A Sondrio, negli spazi espositivi di Palazzo Sertoli e del MVSA Museo Valtellinese di Storia e Arte, dal 15 luglio al 7 ottobre 2016 è in programma la mostra “ Massimo Dolcini. Grafica per una cittadinanza consapevole“.
L’artista è uno dei protagonisti della storia della grafica e della comunicazione italiana e con il suo lavoro è stato uno dei più convinti promotori della “cittadinanza attiva”. Tutti i cittadini, nella sua visione della politica e della società, debbono sentirsi, ed essere, protagonisti delle scelte che li riguardano.
Massimo Dolcini, operando in un territorio all’epoca marginale come le Marche, si ricavò un ruolo da protagonista, meglio da apripista, per quella che sarebbe stata conosciuta come la “grafica di pubblica utilità“, ovvero la grafica al servizio degli utenti, dei cittadini. Espressione e frutto di quel particolare momento storico e politico vissuto dalle amministrazioni pubbliche tra il 1971 ed il 1989. E tuttavia più che mai attuale.
La mostra, che rievoca l’attualità di quell’esperienza, è curata da Mario Piazza, con la direzione di Cristina Quadrio Curzio e Leo Guerra. Consente di spaziare nell’immaginario del grafico marchigiano e capire in profondità il suo pensiero e la sua opera.
L’esposizione presenta Massimo Dolcini nei suoi molteplici volti: grafico, progettista, fotografo, disegnatore, ceramista, imprenditore, didatta, gastronomo, operatore culturale, manager, appassionato uomo civile e artista. Senza tralasciare un aspetto più privato e personale di Dolcini rappresentato, per esempio, dai taccuini che lui stesso disegnava per le figlie.
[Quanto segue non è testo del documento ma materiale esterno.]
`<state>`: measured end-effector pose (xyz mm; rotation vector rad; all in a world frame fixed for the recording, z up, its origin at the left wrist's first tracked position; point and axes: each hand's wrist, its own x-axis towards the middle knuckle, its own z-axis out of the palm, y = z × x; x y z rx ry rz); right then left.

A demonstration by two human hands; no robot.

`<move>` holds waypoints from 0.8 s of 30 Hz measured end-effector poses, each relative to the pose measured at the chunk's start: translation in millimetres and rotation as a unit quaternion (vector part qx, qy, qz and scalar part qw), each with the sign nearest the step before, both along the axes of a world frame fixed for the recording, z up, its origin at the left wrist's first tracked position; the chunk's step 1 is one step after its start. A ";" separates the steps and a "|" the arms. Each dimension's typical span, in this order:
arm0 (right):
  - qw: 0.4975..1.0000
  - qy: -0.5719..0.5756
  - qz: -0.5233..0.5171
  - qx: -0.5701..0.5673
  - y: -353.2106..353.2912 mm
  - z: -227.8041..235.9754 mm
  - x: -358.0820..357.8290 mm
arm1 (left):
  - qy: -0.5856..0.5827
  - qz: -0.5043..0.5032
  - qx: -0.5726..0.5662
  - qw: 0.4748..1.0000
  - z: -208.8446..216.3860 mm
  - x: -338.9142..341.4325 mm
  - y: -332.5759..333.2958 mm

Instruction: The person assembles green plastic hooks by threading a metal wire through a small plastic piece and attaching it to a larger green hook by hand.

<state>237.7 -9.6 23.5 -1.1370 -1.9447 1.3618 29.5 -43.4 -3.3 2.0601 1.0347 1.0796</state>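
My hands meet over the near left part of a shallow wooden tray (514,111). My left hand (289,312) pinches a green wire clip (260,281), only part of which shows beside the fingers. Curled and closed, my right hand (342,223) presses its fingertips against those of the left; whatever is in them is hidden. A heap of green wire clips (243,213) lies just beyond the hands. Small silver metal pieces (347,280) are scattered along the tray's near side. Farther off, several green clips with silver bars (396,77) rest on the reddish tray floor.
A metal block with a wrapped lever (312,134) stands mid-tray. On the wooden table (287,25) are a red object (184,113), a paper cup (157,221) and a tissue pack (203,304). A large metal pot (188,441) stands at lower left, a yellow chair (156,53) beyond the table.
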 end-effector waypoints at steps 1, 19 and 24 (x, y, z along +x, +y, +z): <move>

Dopo gli studi al Corso Superiore di Arte Grafica di Urbino con Albe Steiner e Michele Provinciali, nel 1971 viene incaricato della comunicazione del Comune di Pesaro. Sceglie la strada dell’approccio diretto, comunicativo, riconoscibile. L’obiettivo è di far “parlare” le Istituzioni con i cittadini, coinvolgendoli nel processo dell’amministrare la cosa pubblica. Attraverso i suoi manifesti dal segno inconfondibile, affissi quotidianamente sui muri pesaresi per oltre vent’anni, la cittadinanza veniva informata capillarmente di ogni evento di qualche rilevanza sociale, politica, culturale, urbanistica e sanitaria.
In quegli anni egli definiva se stesso come “grafico condotto”, vedendosi come operatore impegnato in prima persona nel progetto sociale in cui immetteva tutto il suo talento. Nate per Pesaro e i pesaresi, le sue campagne di pubblica utilità diventano presto un vero punto di riferimento per la grafica in Italia, stimolando un dibattito di respiro nazionale sulla progettazione dell’immagine pubblica e facendo conoscere il lavoro di Massimo Dolcini e del suo studio Fuorischema a livello internazionale. La favorevole situazione economica e industriale del pesarese lo aiutò a tradurre in pratica l’idea di una evoluzione della figura di “artigiano-designer” ad una forma di “impresa della comunicazione”, come lui stesso soleva definirla e dove venisse preservata e potenziata la qualità del fare e la trasmissione e condivisione delle conoscenze.